Por Raúl Susín Betrán
Integrante de la candidatura de Podemos-Alto Aragón en Común al Congreso de los Diputados, y profesor de Derecho de la Universidad de La Rioja
En los últimos años hemos sufrido como ciudadanos la capitulación que la democracia y la política han hecho ante la economía y el mercado, y a esta rendición han colaborado –aunque no de igual forma– gobiernos conservadores y socialdemócratas.
Sin retrotraernos muy lejos, simplemente fijándonos en las políticas aplicadas en el contexto de la crisis, no podemos dejar de recordar la modificación del artículo 135 de la Constitución por el Gobierno de Zapatero en el verano de 2011, priorizando la estabilidad presupuestaria y el pago de la deuda y, con ello, limitando la posibilidad de llevar a cabo políticas de acuerdo a las necesidades de las personas. Y menos aún podemos dejar de recordar la lista de Decretos-leyes a través de los cuales el Gobierno que preside Rajoy ha diseñado una política de recortes en distintos ámbitos: sociales, laborales, educativos, salud… En este caso, al margen de que este abuso desde diciembre de 2011 en la utilización de Decretos-leyes supone una dudosa técnica legislativa, lo más grave es que junto con lo anterior, junto con la reforma del 135 de la Constitución, se ha avanzado de forma peligrosa en la imposición de un nuevo contrato social impulsado por una filosofía mercantilizadora. El contrato social convertido en contrato mercantil.
Esta redacción regresiva del contrato social no es únicamente una cuestión de filosofía o de palabras retóricas. Las cifras de incremento de la pobreza, pero especialmente aquellas que ya presentan la desigualdad como un fenómeno estructural, delatan que es exigible pensar otra política. Es cierto que no podemos pensar en la política como un exorcismo que todo lo cura y que transforma automáticamente nuestro malestar –malestar pluridimensional– en bienestar y felicidad. La política es igual de imperfecta y frustrante que otras parcelas de la vida social. Pero también es cierto que si tenemos presente la realidad en la que vivimos, si queremos ser sujetos responsables en la misma, debemos compartir que sólo en la política podremos trabajar en el circulo virtuoso de los derechos que revierta el círculo vicioso de la desigualdad, la principal amenaza que tiene hoy nuestra democracia. Es a través de esta política “imperfecta” como podremos hacer frente a un empobrecimiento de la sociedad que va más allá del empobrecimiento económico, que alcanza registros morales y que amenaza con imposibilitar la construcción de proyecto alguno de sociedad compartida.

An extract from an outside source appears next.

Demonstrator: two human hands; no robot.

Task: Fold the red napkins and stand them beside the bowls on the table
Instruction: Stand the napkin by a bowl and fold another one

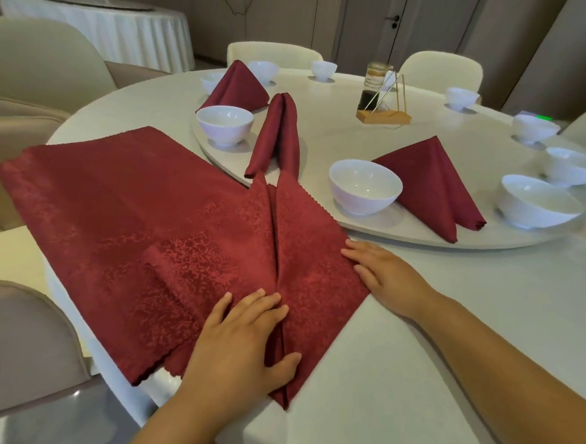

Con la perspectiva que nos dé el tiempo veremos que resulta increíble no haberse dado cuenta de la indivisibilidad de los derechos: sin políticos no hay civiles, y es un ejercicio de cinismo hablar de políticos sin sociales. Veremos, si todavía no nos hemos convertido en absolutos analfabetos sociales, que la democracia real es incompatible con la extrema concentración de la riqueza.
En este sentido, si todavía nos queda alguna disposición para la transformación social entenderemos que recuperar la capacidad de los derechos –empezando por los sociales– como categoría estructuradora de lo social es el primer paso para evitar este adelgazamiento democrático que nos empobrece. Alimentar el cuerpo, los derechos sociales, como motor del alma, como motor de la democracia.
Y junto a ello, y como la transformación social no sólo hay que pensarla y hacerla, sino también sentirla, parece oportuno exigir que no nos quedemos en el plano de los derechos. Que trabajemos por conseguir el empoderamiento que todas las personas, como ciudadanos, requieren en una democracia construida colectivamente, a base de propuestas integradoras y en las que se “enrede” –dicho positivamente– lo social, lo económico, lo ecológico, lo solidario, lo participativo…. hasta volver a hacer de nuestras democracias, de nuestras sociedades, unos lugares donde las personas recuperen su capacidad de decisión y sientan lo positivo de vivir juntos.
Edgar Morin dice que en procesos como este hay posibilidades, no probabilidades de esperanza. Esto es, que en nuestras manos, compromisos y responsabilidades está la posibilidad cierta de avanzar.